He wants us to be more aware of racism by watching documentaries about racism and following “racial and ethnic minorities and those with different political outlooks than yours” (emphasis added) on social media, listening to their podcasts, and reading their blogs. I doubt he means Voddie Baucham, George Yancey, and Thomas Sowell. He wants you to find black liberals to listen to.

He wants us to make friends with ethnic and racial minorities. That’s great. Everybody needs more friends. That’s easier said than done, or we’d all have more friends.3

And he tells us to develop a lifelong commitment to racial justice by doing things like joining an organization that advocates for racial and social justice (these organizations are, of course, completely apolitical on issues outside “racial and social justice”), donating money to these organizations, and by voting. But Republicans are racists, so ...

And he wants us to create “Freedom Schools” to teach everyday [white] Christians about “systemic injustices such as mass incarceration, police brutality, underfunded schools, and healthcare inequality.” By now I think it’s fair to assume he means the Democratic take on all these issues.

Then he offers some better ideas. As part of reparations, he wants white churches to “pool resources to fund a massive debt forgiveness plan for black families.” I could get behind that ... if we didn’t limit it to blacks. He suggests funding black-led church plans and religious organizations. “Black Christians have an abundance of innovative ideas ... What they often lack is funding.” Well, what most churches lack is funding. There are far more poor white churches than there are rich ones. But the idea isn’t terrible if we see it as rich churches sharing with poor churches (something my church has a history of). He also recommends funding currently bivocational pastors so they can just pastor. Much of what he says I could get behind if we’re not approaching it as something someone “owes” someone else but as the way the rich in the Church could share their wealth with the poor.

CRT
How does this book relate to Critical Race Theory? It doesn’t use the name at all, but it does share some of the ideas Voddie Baucham warned about. For example, “racism is a system of oppression based on race” or “racism as prejudice plus power.” So while anyone can be prejudiced, only white people can be “racists.” He never straight up says, but he strongly implies that all white people are racist, and they’re definitely all complicit in this system of oppression. He also never says but obviously assumes that unequal outcomes are proof of racism.

Conclusion
I am surprised by the reports that so many pastors have been so profoundly affected by this book. It did not have that effect on me. One reason might be that for some reason I read Chapters 9-11 first then went back to the beginning. I saw how terribly he handled the period I lived through and know something about. Perhaps if you started at the beginning, revisiting how horrible human beings can be to each other, you might be less critical when you read Chapters 9 through 11. However, it seems obvious to me his “proof” of our racism today is our failure to vote Democratic, and his solution for it is largely to vote Democratic. Your feelings about the Democratic Party one way or the other shouldn’t keep you from seeing that this is more about politics than race. He wants your guilt over racism to convince you to vote Democrat as penance.

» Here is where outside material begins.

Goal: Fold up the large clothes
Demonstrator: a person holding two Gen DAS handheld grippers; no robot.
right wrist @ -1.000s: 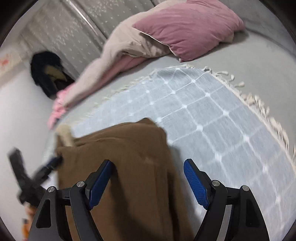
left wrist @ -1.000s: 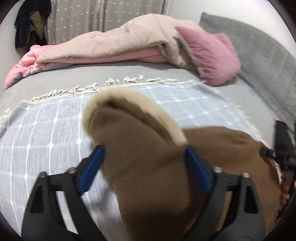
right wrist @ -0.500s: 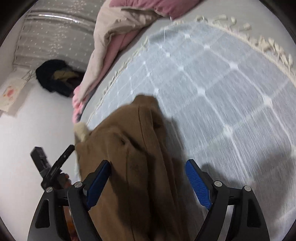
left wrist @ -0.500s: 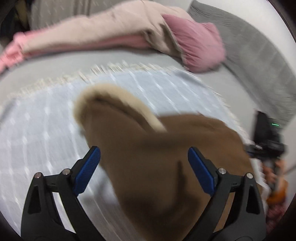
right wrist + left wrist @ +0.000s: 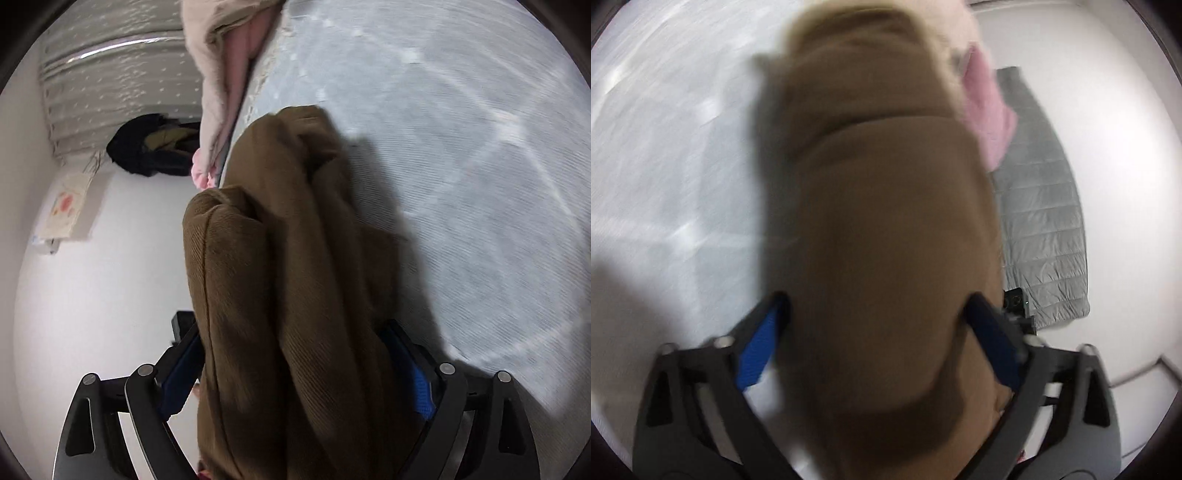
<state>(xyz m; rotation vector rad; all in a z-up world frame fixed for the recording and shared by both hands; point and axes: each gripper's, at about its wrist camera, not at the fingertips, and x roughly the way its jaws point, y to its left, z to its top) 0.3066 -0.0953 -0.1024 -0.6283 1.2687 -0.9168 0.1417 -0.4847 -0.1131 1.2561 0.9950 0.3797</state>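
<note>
Your left gripper [image 5: 875,332] is closing, wide, with the brown coat [image 5: 879,229] bunched between its blue pads. Your right gripper [image 5: 295,365] is closing too, around another thick fold of that coat. The coat hangs ahead of both, over the checked blanket [image 5: 461,147] on the bed.

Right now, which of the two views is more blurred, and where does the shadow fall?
Left wrist view: heavy motion blur smears the brown garment. Right wrist view: sharper, its ribbed weave shows, and its shadow falls on the light blue checked blanket.
</note>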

Chapters 1-8 will take you through the terrible, terrible, terrible history of white people being inhumane to black people in this country. Not only did people who claimed to follow Christ fail to stand up for what was right, they very often sided with the wrong. We can talk about “cultural blindspots” all we want, but there have been Christian abolitionists since at least Gregory of Nyssa (d. 378). There were certainly abolitionists in the colonies and in the fledgling United States. That people chose to go along with their culture instead of listening to the scriptural opposition to the institution of slavery is inexcusable. But you have to do more than take a few scriptures out of context to prove that we are responsible for their sin today.

We have to acknowledge the gross sins of the people who came before us, just as we have to acknowledge ours. And we have to keep it in perspective — we’re all sinners. If God can use Peter and Paul, God can use anyone. We shouldn’t give Jonathan Edwards a pass on slavery, but it doesn’t disqualify everything he ever wrote, just as Martin Luther King’s adultery doesn’t disqualify everything he did.

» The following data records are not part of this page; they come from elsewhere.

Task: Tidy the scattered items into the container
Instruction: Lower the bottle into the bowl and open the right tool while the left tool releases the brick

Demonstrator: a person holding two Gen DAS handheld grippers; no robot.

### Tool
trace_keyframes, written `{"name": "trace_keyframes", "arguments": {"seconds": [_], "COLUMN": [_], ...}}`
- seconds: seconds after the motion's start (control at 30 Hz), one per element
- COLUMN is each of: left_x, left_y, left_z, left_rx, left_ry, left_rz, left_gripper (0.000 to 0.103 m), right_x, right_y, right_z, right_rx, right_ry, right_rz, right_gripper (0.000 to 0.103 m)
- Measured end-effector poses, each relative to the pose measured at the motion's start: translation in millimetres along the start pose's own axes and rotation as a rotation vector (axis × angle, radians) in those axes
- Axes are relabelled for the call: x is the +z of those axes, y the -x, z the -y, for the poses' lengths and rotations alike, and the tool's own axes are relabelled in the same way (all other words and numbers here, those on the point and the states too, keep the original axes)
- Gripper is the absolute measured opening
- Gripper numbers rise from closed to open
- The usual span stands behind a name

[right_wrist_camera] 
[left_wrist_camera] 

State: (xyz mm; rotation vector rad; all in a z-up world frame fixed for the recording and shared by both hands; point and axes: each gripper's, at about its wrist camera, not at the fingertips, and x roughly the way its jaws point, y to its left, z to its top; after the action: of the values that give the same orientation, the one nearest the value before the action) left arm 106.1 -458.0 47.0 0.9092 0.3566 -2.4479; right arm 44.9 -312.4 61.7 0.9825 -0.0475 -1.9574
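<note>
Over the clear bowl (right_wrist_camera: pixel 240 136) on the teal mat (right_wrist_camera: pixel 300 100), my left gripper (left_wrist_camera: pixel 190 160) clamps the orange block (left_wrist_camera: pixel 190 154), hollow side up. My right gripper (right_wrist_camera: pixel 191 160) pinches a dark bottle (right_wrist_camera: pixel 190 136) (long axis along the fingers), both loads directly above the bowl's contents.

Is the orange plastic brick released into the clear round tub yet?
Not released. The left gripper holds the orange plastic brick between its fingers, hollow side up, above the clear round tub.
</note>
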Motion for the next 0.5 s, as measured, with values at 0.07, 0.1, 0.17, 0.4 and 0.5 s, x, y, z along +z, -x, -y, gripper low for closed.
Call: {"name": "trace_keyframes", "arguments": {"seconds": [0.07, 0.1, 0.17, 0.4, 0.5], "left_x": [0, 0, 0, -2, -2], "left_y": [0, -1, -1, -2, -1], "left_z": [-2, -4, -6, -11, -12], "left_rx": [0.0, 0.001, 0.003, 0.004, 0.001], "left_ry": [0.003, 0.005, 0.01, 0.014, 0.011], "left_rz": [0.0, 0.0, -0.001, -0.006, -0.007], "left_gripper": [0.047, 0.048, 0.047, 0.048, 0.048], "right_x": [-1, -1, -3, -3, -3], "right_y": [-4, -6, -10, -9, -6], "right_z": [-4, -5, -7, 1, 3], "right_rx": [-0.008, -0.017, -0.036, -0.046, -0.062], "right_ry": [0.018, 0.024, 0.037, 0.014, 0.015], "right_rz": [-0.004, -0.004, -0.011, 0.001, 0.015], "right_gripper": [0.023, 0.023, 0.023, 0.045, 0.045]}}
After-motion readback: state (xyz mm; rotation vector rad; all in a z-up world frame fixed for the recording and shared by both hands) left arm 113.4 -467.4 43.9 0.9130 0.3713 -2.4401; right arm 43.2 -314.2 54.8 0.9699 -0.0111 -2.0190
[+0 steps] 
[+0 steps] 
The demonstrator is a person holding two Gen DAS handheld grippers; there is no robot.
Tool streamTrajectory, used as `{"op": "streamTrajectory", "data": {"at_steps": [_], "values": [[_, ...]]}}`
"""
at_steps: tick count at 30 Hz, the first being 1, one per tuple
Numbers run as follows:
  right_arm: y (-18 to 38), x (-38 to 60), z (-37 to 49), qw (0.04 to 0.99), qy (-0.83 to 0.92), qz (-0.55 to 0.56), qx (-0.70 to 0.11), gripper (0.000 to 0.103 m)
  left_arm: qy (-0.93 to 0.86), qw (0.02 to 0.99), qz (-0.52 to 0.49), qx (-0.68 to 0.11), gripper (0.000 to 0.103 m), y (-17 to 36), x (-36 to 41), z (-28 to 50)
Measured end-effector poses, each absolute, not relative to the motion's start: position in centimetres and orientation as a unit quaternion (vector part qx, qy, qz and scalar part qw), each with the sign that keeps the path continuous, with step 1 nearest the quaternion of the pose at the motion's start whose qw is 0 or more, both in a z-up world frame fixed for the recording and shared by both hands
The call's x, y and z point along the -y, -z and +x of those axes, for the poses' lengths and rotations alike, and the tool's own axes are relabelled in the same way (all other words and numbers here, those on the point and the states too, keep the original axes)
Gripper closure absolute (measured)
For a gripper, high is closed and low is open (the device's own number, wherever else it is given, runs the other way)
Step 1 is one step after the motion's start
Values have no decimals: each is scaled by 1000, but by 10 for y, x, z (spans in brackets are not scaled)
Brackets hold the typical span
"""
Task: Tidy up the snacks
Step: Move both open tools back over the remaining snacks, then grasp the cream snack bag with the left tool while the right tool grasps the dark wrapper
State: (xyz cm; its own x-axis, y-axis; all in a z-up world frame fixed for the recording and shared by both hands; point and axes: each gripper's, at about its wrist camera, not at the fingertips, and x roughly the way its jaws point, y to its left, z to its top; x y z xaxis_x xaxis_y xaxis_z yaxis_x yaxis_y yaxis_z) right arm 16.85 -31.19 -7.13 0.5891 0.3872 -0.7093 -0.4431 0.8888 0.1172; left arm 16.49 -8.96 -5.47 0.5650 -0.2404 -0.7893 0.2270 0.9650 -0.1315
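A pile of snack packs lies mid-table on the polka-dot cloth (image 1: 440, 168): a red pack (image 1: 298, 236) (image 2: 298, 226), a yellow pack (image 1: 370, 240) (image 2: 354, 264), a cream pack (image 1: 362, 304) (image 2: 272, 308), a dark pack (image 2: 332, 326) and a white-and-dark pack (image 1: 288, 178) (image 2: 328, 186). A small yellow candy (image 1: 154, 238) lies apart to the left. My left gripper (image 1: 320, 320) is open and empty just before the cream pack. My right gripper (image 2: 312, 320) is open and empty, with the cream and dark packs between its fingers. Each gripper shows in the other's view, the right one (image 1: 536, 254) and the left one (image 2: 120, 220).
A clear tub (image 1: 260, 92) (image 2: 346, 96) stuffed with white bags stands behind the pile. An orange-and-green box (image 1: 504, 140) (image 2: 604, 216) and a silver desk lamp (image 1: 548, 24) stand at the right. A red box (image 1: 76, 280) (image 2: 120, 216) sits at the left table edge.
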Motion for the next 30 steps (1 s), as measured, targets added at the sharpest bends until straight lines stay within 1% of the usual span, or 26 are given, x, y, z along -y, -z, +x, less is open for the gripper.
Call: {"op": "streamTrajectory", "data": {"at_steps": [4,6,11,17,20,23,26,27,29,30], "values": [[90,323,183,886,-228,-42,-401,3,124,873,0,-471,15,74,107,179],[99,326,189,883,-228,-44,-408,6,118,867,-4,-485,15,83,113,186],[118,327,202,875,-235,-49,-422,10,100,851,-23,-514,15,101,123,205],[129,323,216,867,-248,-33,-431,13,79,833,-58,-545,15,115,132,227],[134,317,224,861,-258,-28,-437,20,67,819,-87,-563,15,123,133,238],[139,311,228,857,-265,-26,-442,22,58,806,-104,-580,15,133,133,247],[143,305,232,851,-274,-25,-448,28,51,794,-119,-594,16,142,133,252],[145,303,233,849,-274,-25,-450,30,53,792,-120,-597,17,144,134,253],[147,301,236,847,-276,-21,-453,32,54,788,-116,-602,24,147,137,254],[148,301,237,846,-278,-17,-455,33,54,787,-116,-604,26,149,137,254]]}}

The book is probably worth reading if you want the history lesson in the first 8 chapters, but Chapters 9 and 10 are not a good use of your time. Chapter 11, has some good ideas mixed in with some bad ideas. I would love to see the Church being the Church, the rich sharing with the poor, showing the world what the love of Christ should look like. I just don’t want us doing it out of a misplaced sense of guilt.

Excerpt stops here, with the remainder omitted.